I'm not an expert but based on what i understand, lack of Potassium will result in dull colors especially blue/purple.

I always check potassium before dosing.

 

Iodide is used by macro algae (eg Coralline). This helps the rocks color up purple quicker.

I copy/paste this from google : Iodine is a critical element for cellular function and the transfer of nutrients within cells.  Larger organisms require Iodine for proper thyroid function, production of hormones, and regulating metabolism.  Iodine is utilized by corals for the synthesis of pigments, which allow them to adapt to varying light conditions and provide their tissue with protection from UV radiation.  Invertebrates with exoskeletons (primarily shrimp and crabs in the aquarium) incorporate iodine in to exoskeletons and require iodine for molting and forming new exoskeletons as they grow.
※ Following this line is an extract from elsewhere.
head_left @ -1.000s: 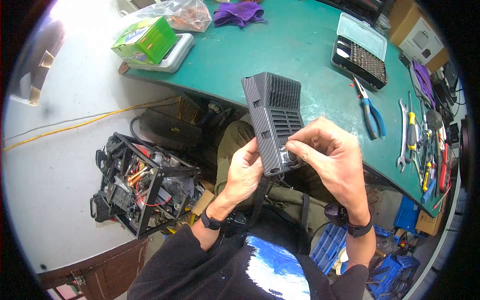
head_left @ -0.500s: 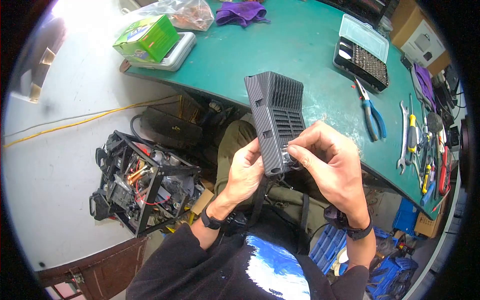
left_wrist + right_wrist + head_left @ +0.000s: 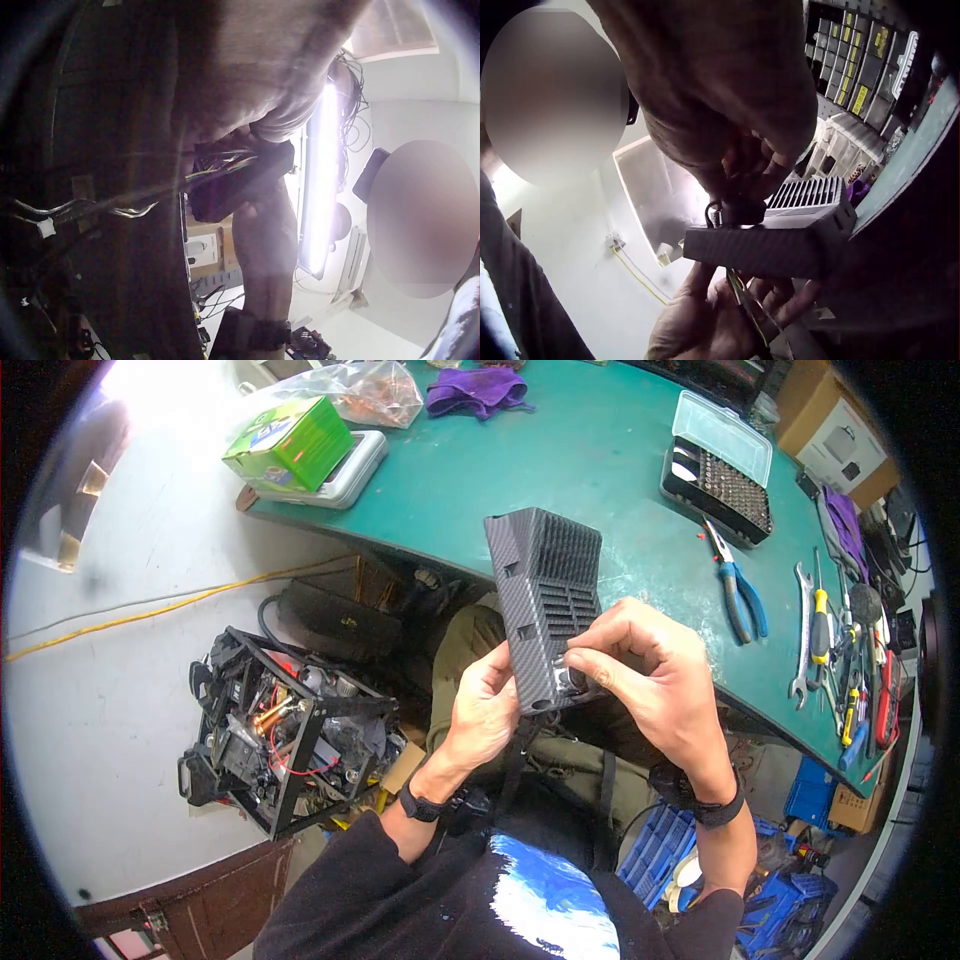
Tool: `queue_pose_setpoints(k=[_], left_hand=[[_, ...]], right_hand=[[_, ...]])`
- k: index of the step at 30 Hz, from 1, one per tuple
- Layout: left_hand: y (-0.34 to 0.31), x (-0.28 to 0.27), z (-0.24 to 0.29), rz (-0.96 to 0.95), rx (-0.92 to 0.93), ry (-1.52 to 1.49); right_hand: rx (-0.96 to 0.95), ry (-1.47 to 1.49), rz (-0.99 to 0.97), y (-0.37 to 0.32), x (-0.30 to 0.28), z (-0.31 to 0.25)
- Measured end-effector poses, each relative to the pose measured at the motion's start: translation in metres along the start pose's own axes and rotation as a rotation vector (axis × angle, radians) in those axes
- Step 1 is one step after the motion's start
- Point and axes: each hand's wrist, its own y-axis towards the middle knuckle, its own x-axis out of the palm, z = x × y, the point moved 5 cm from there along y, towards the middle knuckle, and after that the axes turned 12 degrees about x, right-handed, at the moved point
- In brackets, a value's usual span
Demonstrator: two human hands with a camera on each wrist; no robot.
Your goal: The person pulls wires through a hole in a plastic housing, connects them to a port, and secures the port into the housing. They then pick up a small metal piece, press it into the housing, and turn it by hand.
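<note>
A black housing with a carbon-fibre pattern and a slatted vent (image 3: 570, 600) is held up over the person's lap. The left hand (image 3: 482, 710) grips its lower left side, thumb at the near edge. At the lower end, the right hand (image 3: 655, 680) pinches a small dark round part (image 3: 742, 211) between thumb and fingers. In the right wrist view the left hand (image 3: 712, 322) supports the housing (image 3: 765, 251) from beneath, and thin coloured wires (image 3: 739, 289) hang from its underside. The fingertips partly hide the small part.
On the green table (image 3: 600, 460) lie blue-handled pliers (image 3: 740, 595), an open bit case (image 3: 720, 485), a wrench (image 3: 802, 640) and several hand tools at the right edge. A green box (image 3: 290, 445) sits on a grey case. A black-framed bin of parts (image 3: 290, 730) stands at the left.
Both hands keep their hold on the housing and stay nearly in place. The right fingers have shifted slightly around the small round part.
</note>
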Motion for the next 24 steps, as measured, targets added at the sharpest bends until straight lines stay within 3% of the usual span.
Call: queue_pose_setpoints(k=[5, 9, 18, 20, 24], left_hand=[[0.000, -0.001, -0.001, 0.001, -0.009, 0.004], [-0.001, -0.001, -0.001, -0.008, -0.024, 0.002], [-0.002, -0.001, -0.001, 0.011, 0.003, -0.035], [-0.003, -0.002, -0.002, 0.010, -0.004, -0.036], [-0.005, 0.000, -0.003, 0.021, 0.006, -0.091]], right_hand=[[0.244, 0.170, -0.028, 0.000, 0.002, 0.015], [0.290, 0.196, -0.066, 0.001, 0.004, 0.013], [0.167, 0.212, 0.013, -0.004, 0.012, 0.013], [0.033, 0.100, 0.045, -0.004, 0.011, 0.006], [-0.026, 0.029, 0.029, -0.003, 0.009, 0.004]])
I test for iodide but test kits may be inaccurate - always reads below specs close to 0ppm

From what  read, Bromide must be present in order for Iodide to be metabolized by marine organisms. Can't test for bromide with home test kits.

 

I suppose that regular water change should suffice to maintain good water parameters. But i'm changing 10% every 2 weeks, so more attention is probably needed with dosing.

 

The CR was run at a fast drip rate to minimize the chance of clogging. Plan B will be for reefer to come in to help check & purge the tube to unclog it.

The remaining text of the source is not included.